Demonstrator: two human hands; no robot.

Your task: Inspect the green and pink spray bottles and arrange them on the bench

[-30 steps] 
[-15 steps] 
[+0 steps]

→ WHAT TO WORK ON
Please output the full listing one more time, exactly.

→ ANSWER TO THIS EXERCISE
Demonstrator: two human hands; no robot.

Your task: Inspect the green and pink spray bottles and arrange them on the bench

[-30 steps] 
[-15 steps] 
[+0 steps]

With this, the answer is complete.